**What needs to be done**
Would you count the lines in the material below that include the string "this"? Only the number is needed.

╔══

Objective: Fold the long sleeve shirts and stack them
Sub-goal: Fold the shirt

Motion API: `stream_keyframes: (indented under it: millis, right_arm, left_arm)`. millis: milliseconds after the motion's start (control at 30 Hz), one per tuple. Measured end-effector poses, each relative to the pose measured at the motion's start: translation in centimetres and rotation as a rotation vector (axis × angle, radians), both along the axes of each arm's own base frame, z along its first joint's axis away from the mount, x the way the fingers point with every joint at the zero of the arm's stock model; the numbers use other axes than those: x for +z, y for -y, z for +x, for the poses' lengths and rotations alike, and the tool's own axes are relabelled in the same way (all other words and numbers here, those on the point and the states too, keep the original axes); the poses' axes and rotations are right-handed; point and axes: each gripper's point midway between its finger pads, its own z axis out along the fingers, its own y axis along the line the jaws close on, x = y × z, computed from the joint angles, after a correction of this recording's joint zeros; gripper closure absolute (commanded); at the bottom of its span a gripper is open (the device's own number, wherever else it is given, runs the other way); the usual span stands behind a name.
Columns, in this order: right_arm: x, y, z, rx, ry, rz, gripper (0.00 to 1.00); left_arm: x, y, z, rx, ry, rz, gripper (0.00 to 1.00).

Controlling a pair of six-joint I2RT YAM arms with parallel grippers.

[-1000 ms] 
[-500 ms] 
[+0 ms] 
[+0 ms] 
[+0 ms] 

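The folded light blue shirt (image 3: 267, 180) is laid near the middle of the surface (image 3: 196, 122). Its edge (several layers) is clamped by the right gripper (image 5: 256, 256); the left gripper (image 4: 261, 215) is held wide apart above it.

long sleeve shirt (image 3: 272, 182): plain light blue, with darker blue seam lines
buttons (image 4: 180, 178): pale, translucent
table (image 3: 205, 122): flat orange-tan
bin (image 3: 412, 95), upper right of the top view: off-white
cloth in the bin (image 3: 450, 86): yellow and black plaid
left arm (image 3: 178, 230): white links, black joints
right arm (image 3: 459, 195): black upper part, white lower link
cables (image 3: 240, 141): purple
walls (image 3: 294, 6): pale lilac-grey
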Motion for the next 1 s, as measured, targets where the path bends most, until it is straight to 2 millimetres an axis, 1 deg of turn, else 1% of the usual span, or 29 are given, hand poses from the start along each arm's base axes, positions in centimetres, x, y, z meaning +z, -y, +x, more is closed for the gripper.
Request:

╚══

**Exercise response**
2